Ваня усмехнулся. Он потёр шею, вздохнул – и начал.
– Ну… смотри. Во-первых, судно – это не просто большой корабль. У каждого – своя конструкция, назначение. У нас, например, балкер. Это такой сухогруз. Перевозит сыпучие грузы: уголь, руду, зерно…
Настя кивнула.
– Это я поняла. Дальше.
– На корабле всё начинается с палубы. Это как у дома – первый этаж, только не для жизни, а для работы. Там стоят грузовые люки – большие такие, квадратные. Под ними – трюмы. Это как подвалы, огромные ямы в корпусе, туда ссыпают груз.
Ваня говорил, стараясь не спешить. Настя слушала, не перебивая. Он заметил, что она слегка покачивает носком босой ноги, как будто под ритм его слов.
– А вот под палубой – это уже жилые отсеки. Кубрики, каюты, машинное отделение. Вот, например… гальюн.
Настя рассмеялась.
– Гальюн? Это что?
– Туалет, – сказал Ваня, смущённо улыбаясь. – А камбуз – это кухня. Настоящая кухня. Там есть плита, пара раковин, морозилка, столы. Ну и кок. Это повар.
– Кок. Повар. А у вас, случайно, не пиратский корабль? – усмехнулась она.
– Почти, – пожал плечами Ваня. – На камбузе творятся настоящие битвы. Особенно если судно качает, а кастрюля – кипит.
Настя фыркнула.
– А гальюн – это… одна на всех кабинка?
– Почти. Всё зависит от судна. Бывает общий. Бывает на две каюты. Воду экономим. Горячую подают только раз в день. Если насос не сломался.
– Боже, – Настя прикрыла рот ладонью. – Это как тюрьма.
– Немного. Но море не тюрьма. Оно живое.
– Вот и расскажи мне про живое, – она придвинулась ближе. – Что там ещё? Какие штуки? Какие названия?
– Ладно, – он подвинулся и нарисовал пальцем на полу. – Вот это – нос. Противоположная часть – корма.
– Знаю, – перебила она. – Нос – вперёд, корма – назад.
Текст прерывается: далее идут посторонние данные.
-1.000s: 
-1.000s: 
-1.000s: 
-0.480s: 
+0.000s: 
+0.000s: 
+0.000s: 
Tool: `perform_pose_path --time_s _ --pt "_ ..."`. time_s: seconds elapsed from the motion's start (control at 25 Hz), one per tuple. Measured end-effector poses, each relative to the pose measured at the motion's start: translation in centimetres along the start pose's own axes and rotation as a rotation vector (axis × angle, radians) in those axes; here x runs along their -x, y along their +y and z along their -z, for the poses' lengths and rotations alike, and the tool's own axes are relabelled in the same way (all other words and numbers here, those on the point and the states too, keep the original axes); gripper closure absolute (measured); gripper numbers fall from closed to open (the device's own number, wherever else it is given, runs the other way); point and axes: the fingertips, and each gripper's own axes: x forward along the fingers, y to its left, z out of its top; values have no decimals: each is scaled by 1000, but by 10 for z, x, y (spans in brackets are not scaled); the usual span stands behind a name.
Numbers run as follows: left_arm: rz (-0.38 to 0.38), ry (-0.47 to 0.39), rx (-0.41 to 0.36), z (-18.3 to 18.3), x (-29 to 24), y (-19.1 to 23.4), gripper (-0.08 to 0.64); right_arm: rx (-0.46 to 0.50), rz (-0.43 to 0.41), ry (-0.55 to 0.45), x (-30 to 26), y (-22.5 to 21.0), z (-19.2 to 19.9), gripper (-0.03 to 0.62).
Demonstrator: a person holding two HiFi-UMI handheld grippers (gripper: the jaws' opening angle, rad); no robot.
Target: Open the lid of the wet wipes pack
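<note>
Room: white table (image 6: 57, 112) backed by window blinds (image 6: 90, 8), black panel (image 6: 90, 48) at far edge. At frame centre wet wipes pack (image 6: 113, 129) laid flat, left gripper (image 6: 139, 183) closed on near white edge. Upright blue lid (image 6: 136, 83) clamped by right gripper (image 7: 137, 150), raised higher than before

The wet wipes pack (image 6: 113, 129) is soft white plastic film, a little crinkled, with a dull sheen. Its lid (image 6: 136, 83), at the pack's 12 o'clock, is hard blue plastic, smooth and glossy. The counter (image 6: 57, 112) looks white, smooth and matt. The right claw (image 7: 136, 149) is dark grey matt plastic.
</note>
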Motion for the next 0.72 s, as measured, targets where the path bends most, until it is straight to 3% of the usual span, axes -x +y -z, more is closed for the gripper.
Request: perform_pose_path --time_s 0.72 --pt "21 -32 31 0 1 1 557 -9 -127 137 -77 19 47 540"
– Ага. Дальше. Правый борт – это штурборт, а левый – бакборт. Так на флоте говорят. Можно сказать просто «правый» и «левый», но у моряков свои слова. Иногда, если хочешь блеснуть, говоришь: бакборт и штурборт.
– Стильно, – усмехнулась она.
– Ещё есть надстройка, – сказал Ваня. – Это как дом, который стоит прямо на палубе. Внутри – каюты, камбуз, кают-компания. А выше всех – рубка. То есть капитанский мостик. Оттуда управляют судном: штурвал, рации, приборы, навигационные карты – всё там. И капитан, конечно.
Настя прижала подбородок к коленям и тихо улыбнулась:
– Звучит уютно.
– Не всегда, – покачал он головой. – Иногда там холодно. Или, наоборот, жарко и душно. Когда плохая погода – всё трясёт, лампы мигают, сигнализация воет, а радиостанция щёлкает как сумасшедшая. Ещё есть румпельное отделение – там сам механизм рулевого управления. Вниз почти никто не лезет. Но если лезет – потом пахнет так, будто открылся дизельный ад.
– Прекрасно, – протянула она с иронией. – Романтика.